D-5821/2026

Bundesverwaltungsgericht

Bürgerrecht und Ausländerrecht

Mehrfachgesuch oder Revisionsgesuch

9. September

Sachverhalt Nach der rechtskräftigen Abweisung seines ersten Asylgesuchs machte der Beschwerdeführer vor dem SEM bislang verschwiegene, frühere Tatsachen geltend, die sich auf einen angeblichen Menschenhandel bezogen, und reichte nach dem Urteil erstellte medizinische Unterlagen ein.
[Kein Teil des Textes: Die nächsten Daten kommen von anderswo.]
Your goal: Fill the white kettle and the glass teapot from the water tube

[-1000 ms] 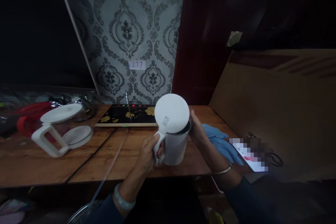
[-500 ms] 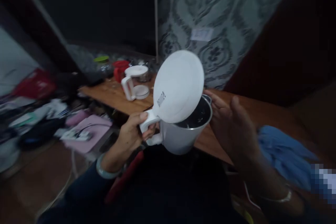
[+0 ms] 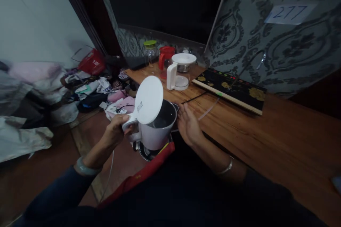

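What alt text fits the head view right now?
Left hand grips the handle of a white electric kettle, lid flipped open, held beside a wooden table; the open right hand hovers by its rim.

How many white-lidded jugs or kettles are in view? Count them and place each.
2: the white kettle, lid up, held by its handle in the left hand; the white-handled glass jug on the wooden table. Floor clutter may hide others.

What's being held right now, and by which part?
The left hand holds the white kettle by its handle, lid flipped open. The right hand is open beside the kettle's body, holding nothing.
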A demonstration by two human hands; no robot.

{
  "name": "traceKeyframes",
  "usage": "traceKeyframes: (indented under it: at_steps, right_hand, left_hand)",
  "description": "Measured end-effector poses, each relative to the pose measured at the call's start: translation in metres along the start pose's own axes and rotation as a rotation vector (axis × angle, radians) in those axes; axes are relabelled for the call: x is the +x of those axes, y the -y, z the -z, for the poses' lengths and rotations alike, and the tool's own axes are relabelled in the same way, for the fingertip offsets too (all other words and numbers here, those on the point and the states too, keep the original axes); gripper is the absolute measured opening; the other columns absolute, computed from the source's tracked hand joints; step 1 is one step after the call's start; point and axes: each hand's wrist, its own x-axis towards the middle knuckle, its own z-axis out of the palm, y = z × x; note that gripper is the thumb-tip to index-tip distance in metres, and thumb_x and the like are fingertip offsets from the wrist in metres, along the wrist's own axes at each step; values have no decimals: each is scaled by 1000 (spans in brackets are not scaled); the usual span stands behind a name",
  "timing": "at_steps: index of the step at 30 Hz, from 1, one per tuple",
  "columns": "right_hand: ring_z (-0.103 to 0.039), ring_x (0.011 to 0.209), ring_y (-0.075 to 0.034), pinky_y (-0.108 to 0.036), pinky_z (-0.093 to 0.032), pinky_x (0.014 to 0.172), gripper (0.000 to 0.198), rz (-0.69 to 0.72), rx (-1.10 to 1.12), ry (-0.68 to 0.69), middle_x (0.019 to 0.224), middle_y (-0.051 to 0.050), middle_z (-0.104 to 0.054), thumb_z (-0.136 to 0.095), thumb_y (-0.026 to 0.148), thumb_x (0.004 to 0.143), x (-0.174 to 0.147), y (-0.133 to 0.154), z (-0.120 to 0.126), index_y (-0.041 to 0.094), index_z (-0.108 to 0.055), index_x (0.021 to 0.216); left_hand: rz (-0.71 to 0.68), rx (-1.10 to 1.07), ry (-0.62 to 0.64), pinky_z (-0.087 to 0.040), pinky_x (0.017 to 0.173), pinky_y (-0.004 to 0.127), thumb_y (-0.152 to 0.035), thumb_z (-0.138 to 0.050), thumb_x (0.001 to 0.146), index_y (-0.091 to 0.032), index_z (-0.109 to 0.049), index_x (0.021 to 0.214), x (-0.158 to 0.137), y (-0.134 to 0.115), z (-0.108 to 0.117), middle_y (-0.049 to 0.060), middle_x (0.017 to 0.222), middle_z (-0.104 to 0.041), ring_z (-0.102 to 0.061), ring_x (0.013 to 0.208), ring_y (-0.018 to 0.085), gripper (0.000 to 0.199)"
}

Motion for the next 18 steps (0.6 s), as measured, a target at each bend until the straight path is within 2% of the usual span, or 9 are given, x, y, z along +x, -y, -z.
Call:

Das SEM trat auf die Eingabe nicht ein, da es der Auffassung war, die Eingabe betreffe die Revision dieses Urteils. Erwägungen • Neue, aber vor dem materiellen Urteil liegende Tatsachen, die im ordentlichen Verfahren verschwiegen wurden, begründen kein Mehrfachgesuch im Sinne von Art. 111c Abs. 1 AsylG, sondern sind auf dem Weg der Revision nach Art. 45 VGG und Art. 121 ff. BGG geltend zu machen; nach dem Urteil erstellte medizinische Unterlagen ohne nachgewiesenen Zusammenhang mit den neuen Gründen ändern an dieser Qualifikation nichts. • Das SEM durfte sich auf einen Nichteintretensentscheid beschränken: Der Beschwerdeführer hatte diese Behörde ausdrücklich angerufen, ohne eventualiter die Überweisung an das Gericht zu beantragen, und beantragte in seiner Beschwerde sodann nicht die Revision; das Gericht hatte die Eingabe daher nicht von Amtes wegen als Revisionsgesuch zu prüfen. Entscheid Die Beschwerde wird abgewiesen; die teilweise unentgeltliche Rechtspflege wird verweigert und die Verfahrenskosten von 2'000 Franken werden dem Beschwerdeführer auferlegt.